Problem statement:
What you return should be each line of the data containing the string "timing".

Record set:
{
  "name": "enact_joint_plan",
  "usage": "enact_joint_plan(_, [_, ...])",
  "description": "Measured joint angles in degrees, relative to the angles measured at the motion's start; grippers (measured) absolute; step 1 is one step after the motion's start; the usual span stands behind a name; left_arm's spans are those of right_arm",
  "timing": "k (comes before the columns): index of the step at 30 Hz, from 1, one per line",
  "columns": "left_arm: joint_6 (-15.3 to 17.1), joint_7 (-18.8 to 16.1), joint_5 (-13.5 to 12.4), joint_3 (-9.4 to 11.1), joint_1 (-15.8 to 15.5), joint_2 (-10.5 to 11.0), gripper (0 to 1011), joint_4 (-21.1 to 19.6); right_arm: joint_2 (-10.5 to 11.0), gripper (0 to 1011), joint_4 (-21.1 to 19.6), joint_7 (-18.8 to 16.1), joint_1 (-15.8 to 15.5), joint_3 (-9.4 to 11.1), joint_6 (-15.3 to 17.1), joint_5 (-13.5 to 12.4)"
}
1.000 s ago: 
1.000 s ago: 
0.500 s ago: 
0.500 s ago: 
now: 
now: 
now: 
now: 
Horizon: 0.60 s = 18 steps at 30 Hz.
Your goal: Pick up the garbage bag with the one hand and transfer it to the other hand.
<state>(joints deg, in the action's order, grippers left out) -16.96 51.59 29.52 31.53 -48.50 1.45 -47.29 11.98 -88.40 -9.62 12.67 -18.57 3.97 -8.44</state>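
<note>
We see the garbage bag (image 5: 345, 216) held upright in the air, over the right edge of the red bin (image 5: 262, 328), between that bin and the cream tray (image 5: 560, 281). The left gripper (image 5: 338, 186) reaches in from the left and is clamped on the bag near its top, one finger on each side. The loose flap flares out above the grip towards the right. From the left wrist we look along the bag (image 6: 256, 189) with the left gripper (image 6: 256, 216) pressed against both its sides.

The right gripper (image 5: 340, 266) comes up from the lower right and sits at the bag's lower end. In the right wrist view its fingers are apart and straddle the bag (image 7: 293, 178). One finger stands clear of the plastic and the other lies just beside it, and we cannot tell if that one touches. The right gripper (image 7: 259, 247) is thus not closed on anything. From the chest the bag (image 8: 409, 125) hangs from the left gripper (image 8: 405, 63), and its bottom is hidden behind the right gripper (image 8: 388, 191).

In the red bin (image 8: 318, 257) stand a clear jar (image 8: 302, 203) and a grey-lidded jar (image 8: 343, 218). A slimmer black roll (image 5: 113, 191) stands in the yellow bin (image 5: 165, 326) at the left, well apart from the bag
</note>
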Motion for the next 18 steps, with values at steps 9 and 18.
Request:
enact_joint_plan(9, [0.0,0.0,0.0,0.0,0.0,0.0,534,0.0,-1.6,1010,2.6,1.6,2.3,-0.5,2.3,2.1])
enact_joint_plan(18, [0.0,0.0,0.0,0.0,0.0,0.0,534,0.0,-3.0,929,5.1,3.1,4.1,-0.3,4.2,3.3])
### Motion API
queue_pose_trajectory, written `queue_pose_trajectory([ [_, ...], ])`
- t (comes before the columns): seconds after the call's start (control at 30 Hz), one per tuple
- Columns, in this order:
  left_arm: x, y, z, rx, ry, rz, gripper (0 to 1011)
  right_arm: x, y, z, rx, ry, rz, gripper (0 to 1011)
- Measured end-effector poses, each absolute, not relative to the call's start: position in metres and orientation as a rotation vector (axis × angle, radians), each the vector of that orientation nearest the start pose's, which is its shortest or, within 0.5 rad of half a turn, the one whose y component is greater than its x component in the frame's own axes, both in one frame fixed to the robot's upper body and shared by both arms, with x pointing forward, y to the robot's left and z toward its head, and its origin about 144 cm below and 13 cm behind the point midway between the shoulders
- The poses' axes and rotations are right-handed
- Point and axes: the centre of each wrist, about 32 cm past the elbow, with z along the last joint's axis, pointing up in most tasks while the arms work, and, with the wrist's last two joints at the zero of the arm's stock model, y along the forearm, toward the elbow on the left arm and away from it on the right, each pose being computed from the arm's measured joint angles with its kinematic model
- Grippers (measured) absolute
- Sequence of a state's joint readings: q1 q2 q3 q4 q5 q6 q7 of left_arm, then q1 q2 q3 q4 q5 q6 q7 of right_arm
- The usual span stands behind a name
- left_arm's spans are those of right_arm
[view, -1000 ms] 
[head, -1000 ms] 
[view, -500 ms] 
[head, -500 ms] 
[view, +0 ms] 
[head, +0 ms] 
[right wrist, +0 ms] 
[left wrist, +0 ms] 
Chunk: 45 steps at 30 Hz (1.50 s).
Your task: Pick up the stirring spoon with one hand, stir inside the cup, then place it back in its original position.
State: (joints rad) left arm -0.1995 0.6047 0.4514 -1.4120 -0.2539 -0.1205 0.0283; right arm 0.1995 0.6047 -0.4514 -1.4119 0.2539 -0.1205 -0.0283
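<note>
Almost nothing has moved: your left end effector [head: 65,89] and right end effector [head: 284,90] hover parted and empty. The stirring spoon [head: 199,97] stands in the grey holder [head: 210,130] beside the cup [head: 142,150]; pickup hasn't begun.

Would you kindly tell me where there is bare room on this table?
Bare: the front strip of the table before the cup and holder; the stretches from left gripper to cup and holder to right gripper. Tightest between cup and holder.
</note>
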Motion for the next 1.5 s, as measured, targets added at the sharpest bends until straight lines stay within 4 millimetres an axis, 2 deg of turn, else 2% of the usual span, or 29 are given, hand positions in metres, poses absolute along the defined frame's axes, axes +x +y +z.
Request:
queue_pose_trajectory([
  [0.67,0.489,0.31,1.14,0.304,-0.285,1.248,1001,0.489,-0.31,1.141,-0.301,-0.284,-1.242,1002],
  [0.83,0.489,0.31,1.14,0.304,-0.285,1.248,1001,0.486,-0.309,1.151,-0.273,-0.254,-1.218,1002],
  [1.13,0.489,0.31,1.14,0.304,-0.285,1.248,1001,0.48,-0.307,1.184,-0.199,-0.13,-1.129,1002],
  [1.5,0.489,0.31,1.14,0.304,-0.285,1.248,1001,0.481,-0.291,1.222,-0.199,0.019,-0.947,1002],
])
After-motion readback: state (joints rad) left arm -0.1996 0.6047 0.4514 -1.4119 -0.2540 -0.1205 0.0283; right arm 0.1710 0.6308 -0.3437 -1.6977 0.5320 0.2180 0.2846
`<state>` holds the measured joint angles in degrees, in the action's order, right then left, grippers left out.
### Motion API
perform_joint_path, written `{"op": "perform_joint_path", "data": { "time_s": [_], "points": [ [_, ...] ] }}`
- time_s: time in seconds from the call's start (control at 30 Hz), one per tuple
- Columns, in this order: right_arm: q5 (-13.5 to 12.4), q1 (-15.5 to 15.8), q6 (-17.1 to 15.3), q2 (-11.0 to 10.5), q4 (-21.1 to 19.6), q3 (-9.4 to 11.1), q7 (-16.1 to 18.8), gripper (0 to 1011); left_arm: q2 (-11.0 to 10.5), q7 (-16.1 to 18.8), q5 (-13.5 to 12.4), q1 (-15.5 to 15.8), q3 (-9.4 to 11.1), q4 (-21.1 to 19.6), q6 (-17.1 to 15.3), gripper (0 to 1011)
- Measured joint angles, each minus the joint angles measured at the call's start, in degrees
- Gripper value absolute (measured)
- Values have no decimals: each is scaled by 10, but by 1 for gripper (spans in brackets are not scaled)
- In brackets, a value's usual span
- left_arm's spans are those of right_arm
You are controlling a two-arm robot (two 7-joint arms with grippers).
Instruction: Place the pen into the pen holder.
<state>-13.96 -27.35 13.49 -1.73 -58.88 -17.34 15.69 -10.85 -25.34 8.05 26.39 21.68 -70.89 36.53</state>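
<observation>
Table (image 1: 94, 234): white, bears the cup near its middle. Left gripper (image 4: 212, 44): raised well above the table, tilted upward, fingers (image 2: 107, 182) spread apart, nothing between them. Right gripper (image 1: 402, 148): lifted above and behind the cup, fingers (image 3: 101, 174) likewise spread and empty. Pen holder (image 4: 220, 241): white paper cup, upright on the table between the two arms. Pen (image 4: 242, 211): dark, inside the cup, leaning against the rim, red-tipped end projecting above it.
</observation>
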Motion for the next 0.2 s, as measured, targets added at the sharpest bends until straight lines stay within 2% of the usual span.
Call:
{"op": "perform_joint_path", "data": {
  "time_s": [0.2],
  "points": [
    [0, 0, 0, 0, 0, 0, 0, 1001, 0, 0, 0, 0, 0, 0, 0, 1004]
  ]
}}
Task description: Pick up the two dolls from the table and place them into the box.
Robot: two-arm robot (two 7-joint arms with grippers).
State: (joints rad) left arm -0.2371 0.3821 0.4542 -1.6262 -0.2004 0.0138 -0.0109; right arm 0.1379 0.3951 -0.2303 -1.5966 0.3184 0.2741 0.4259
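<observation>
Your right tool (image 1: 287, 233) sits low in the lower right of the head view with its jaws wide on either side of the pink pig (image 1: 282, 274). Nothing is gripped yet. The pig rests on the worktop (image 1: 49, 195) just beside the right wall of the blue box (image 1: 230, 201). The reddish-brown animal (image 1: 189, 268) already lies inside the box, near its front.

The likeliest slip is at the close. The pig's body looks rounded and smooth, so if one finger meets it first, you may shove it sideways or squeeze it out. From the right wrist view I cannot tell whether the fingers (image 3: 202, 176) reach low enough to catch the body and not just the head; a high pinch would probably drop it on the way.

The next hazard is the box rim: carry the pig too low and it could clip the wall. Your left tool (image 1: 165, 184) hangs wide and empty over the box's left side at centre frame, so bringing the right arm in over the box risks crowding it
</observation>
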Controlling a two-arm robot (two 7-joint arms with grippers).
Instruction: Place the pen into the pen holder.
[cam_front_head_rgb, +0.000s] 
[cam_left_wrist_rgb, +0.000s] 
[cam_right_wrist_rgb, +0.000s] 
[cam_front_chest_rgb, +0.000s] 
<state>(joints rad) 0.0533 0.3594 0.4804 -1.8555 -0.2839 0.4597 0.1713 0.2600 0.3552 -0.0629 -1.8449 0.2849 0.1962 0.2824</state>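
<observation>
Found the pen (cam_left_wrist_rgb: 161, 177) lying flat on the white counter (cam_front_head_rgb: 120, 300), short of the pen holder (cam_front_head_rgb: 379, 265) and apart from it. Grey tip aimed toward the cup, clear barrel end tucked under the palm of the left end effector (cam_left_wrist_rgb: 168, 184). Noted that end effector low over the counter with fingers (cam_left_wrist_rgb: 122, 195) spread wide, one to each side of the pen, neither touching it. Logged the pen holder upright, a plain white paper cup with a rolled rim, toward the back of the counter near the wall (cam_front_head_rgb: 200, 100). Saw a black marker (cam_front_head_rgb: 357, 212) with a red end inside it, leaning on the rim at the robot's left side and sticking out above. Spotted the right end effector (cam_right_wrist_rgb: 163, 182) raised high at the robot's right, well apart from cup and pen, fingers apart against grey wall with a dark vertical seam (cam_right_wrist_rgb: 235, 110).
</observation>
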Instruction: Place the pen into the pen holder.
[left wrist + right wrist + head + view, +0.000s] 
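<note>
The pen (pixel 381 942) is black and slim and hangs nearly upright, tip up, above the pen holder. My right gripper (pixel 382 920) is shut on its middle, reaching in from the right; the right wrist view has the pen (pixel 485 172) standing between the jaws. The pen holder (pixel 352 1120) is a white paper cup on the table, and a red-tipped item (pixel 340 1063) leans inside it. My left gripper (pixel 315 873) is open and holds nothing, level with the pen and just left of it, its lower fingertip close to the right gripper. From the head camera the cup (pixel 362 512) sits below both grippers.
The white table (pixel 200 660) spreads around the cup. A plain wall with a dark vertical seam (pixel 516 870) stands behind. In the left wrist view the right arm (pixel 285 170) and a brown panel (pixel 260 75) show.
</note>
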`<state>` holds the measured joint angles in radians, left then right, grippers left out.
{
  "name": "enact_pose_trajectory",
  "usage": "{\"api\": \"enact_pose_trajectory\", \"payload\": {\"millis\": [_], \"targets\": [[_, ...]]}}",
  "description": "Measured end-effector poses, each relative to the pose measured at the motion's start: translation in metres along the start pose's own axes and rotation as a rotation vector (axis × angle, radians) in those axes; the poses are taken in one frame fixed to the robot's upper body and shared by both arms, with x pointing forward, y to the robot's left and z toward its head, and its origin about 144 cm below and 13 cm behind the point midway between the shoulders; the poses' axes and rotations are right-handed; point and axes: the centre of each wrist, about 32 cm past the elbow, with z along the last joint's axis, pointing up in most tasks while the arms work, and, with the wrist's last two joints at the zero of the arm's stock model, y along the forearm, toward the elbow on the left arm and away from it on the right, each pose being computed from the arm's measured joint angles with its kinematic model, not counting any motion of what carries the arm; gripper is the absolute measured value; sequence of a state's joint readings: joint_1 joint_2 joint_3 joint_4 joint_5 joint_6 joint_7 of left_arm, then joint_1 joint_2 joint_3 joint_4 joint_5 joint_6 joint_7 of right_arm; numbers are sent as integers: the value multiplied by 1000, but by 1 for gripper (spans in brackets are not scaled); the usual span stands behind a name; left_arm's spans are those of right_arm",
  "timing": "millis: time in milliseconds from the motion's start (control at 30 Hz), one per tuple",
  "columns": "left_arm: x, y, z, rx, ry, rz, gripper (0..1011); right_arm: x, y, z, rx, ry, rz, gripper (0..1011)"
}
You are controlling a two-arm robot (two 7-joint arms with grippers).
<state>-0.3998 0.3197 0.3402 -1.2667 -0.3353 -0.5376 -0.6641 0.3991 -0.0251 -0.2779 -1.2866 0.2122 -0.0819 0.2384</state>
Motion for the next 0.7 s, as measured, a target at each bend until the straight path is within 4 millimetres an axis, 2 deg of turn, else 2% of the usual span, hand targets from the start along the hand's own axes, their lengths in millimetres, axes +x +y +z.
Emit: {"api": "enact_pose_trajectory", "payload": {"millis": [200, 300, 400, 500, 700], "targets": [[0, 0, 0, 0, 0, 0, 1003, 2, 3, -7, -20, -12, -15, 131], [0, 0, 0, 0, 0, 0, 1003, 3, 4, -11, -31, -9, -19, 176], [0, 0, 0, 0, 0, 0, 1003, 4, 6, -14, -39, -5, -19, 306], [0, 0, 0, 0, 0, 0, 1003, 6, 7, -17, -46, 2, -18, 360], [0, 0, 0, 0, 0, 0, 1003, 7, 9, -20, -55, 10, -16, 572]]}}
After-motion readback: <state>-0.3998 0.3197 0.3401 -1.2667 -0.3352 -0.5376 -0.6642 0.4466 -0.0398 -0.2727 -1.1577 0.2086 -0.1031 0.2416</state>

Result for this exercise:
  "timing": "k (comes before the columns): index of the step at 30 Hz, from 1, one per line",
  "timing": "millis: time in milliseconds from the motion's start (control at 30 Hz), one per tuple",

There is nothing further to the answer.